Monday, August 31, 2009

The Design Philosophy of The DARPA Internet Protocols


D. D. Clark, "The Design Philosophy of the DARPA Internet Protocols," ACM SIGCOMM Conference, (August 1988).

One line summary: This paper examines the underlying goals and logic that motivated the design of the DARPA Internet Architecture.

Summary

The primary goal of the DARPA Internet Architecture was to connect existing interconnected networks using multiplexing. The multiplexing technique selected was packet switching, and it was assumed that networks would be connected by packet switches called gateways. The secondary goals were sevenfold and included, in order of importance, resiliency to partial failures, support for multiple types of communications services, accommodation of a variety of networks, capacity for distributed management, cost effectiveness, easy host attachment, and accountability.

These goals directly influenced the resulting design. For instance, as a consequence of the first goal, the Internet architects chose as protection against failure an approach called fate-sharing, which has several ramifications, among them, that intermediate nodes have no essential information about ongoing connections passing through them. As a consequence of the second goal relating to support for a variety of services, the designers tried to make TCP as general as possible, but found that it was too difficult to build the wide range of services needed for such support into one protocol and that more than one transport service would be necessary. As a consequence of the third goal that the Internet should operate over a wide variety of networks, the architecture had to make very few assumptions about the underlying capabilities of the network. Here, the author uses a sort of end-to-end-argument to explain why certain services were engineered at the transport level.
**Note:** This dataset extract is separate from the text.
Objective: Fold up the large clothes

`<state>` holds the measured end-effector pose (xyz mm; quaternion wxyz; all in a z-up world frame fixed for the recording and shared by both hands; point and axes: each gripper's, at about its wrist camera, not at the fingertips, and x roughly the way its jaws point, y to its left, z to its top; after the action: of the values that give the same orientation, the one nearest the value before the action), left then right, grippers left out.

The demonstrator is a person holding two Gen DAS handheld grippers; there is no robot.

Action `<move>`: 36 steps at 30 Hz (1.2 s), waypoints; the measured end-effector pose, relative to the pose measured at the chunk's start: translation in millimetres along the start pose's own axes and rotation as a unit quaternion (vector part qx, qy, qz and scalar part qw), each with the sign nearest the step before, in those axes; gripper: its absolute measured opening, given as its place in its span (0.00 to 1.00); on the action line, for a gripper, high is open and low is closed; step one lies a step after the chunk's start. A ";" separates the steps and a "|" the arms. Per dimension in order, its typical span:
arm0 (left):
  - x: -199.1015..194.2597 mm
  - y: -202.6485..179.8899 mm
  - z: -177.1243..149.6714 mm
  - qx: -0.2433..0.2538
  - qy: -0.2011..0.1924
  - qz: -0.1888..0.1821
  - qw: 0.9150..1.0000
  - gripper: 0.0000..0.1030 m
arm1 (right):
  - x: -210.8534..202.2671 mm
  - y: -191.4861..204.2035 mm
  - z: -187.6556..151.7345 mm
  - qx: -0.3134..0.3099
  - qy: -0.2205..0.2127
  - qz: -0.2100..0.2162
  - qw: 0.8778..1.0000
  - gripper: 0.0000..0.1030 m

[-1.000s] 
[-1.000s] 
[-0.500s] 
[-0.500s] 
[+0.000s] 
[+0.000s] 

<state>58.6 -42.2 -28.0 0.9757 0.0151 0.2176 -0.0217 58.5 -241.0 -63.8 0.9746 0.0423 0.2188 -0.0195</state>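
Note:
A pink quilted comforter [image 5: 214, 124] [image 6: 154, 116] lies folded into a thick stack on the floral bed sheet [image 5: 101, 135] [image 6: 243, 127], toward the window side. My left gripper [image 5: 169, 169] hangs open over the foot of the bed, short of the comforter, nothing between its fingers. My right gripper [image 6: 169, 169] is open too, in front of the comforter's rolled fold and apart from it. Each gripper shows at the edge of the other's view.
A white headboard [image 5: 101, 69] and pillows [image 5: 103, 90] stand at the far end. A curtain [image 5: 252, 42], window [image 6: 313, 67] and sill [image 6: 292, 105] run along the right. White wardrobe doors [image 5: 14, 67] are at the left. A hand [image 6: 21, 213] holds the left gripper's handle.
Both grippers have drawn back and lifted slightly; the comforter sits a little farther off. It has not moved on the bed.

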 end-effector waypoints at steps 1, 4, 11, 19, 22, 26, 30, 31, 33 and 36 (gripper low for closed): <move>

The author admits that of the seven secondary goals, the first three discussed above had the largest impact on the design of the Internet, but the last four were less effectively met. This fact itself has also had a large impact on the state of the Internet today. For example, the author explains that some of the biggest problems with the Internet today have to do with insufficient capacity for distributed management.

Critique

This paper is important because it provides insight into the beginnings and evolution of the Internet. Given its complexity, such historical perspective is useful for addressing existing problems in the Internet and designing new protocols and applications. Since hindsight is 20/20, there are a number of now obvious criticisms that could be made of the designers of the Internet. Several are made in the paper pertaining to the failure to fully achieve the last four secondary goals, as well as to the difficulty in providing guidance to implementers, especially with respect to performance. It is good that the author pointed out these shortcomings.

I would imagine that some of these criticisms, such as the one related to distributed management, have been addressed since the paper was written, while others remain an issue. One major oversight on the part of the designers of the Internet, as is often pointed out, was their failure to consider the possibility of malicious users on the network, how these affect the security and stability of the whole Internet, and what provisions should be taken to counteract them. This is somewhat ironic since, as the paper says “the network was designed to operate in a military context.” Today, so-called cybersecurity is an area of intense concern to the military, yet perhaps if the original designers had had some foresight into this issue, it would be less of a problem.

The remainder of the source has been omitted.